Rents have also risen 6.3 per cent over the year, with a median price of $340 per week.

But those figures are still dwarfed by property costs in Sydney and coastal centres like Wollongong and Newcastle, leading would-be home buyers to cast their eyes across the Blue Mountains.

Jenna West and her husband Winston are among the many young professionals who have decided to move to Orange.

Having lived in Sydney for seven years, the couple were faced with the decision of where to settle down on their return from a stint in London and eventually decided against big-city life.

“When we were having the chat about where to move home to, we decided we couldn’t afford the life we wanted in Sydney,” Mrs West said.

“We knew we wanted to buy a house, we knew we wanted to have kids. We were considering Tamworth and Dubbo, but in the end we literally just picked Orange.”

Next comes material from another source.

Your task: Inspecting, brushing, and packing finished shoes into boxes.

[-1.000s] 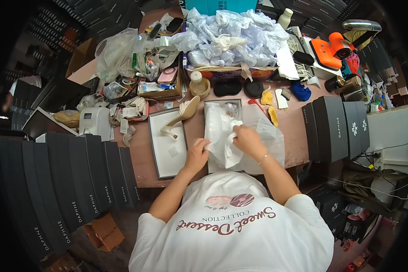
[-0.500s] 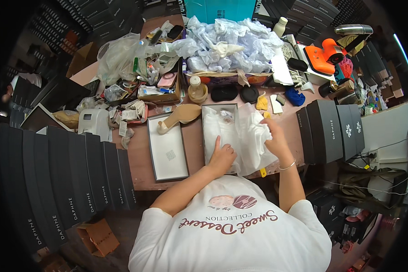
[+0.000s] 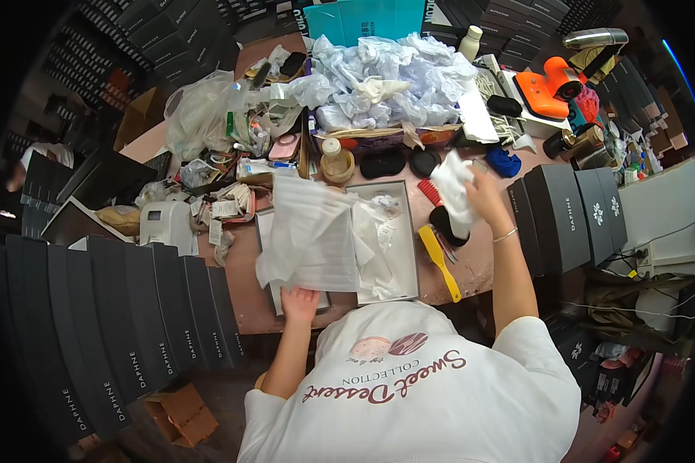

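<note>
On the bench (image 3: 477, 266), head view: open box (image 3: 408, 245) lies between the hands, long axis pointing away from the person, left nearer. Left hand (image 3: 300, 302) meets white sheet's (image 3: 305, 239) near edge, grip unclear; right hand (image 3: 483, 199) is closed round crumpled white paper (image 3: 455, 189).

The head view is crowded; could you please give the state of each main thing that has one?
White sheet: spread out
Left hand: at sheet's edge, grip unclear
White wad: crumpled
Right hand: closed on wad
Shoe box: open
Cardboard box: open
Yellow tool: lying flat
Small bottle: capped
</note>
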A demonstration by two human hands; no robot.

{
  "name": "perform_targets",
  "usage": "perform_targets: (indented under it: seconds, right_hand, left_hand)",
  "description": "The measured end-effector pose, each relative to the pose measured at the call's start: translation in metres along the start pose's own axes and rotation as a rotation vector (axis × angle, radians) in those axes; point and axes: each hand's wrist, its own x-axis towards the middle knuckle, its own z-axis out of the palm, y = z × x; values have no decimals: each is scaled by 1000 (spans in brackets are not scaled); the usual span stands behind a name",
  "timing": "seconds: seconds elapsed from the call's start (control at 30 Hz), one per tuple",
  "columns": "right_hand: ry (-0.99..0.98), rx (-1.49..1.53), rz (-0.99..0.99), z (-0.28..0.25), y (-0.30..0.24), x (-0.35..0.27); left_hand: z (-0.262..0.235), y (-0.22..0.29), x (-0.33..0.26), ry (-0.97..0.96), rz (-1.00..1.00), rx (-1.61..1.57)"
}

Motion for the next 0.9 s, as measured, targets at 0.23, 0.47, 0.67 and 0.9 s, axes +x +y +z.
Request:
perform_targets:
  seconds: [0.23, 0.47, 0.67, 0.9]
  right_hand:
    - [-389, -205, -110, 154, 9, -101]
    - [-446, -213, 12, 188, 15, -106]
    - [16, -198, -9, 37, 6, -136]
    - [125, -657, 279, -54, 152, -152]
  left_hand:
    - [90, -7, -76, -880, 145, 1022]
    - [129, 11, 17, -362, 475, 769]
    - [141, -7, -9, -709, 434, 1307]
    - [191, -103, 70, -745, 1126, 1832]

“You can still have the lifestyle that comes with Sydney – you can eat well, go to nice cafes, go to wineries. It just ticked all our boxes,” Mrs West said.

Mrs West has noticed a very big contingent of young professionals moving to Orange from Sydney.

They can earn a similar salary but it’s a much cheaper area to live, according to Josh Fitzgerald, the principal at One Agency. 

“Unemployment went down a significant amount last year – from 7 per cent to 4.5 per cent – which is excellent for the town,” he said.

“We now have a labour force of more than 22,000.”

Mr Fitzgerald has noticed a mix of different age groups drawn to the town, including a lot of young families.

“They want space and a large block. A lot are looking at semi-rural blocks,” he said.

Domain’s chief economist Dr Andrew Wilson says that a recent revival in the local economy has brought new life to the market.

“It’s almost irresistible in terms of it’s value,” he said.

“It offers a lot in terms of local infrastructure, amenity and proximity to Sydney. It’s a very lovely place.”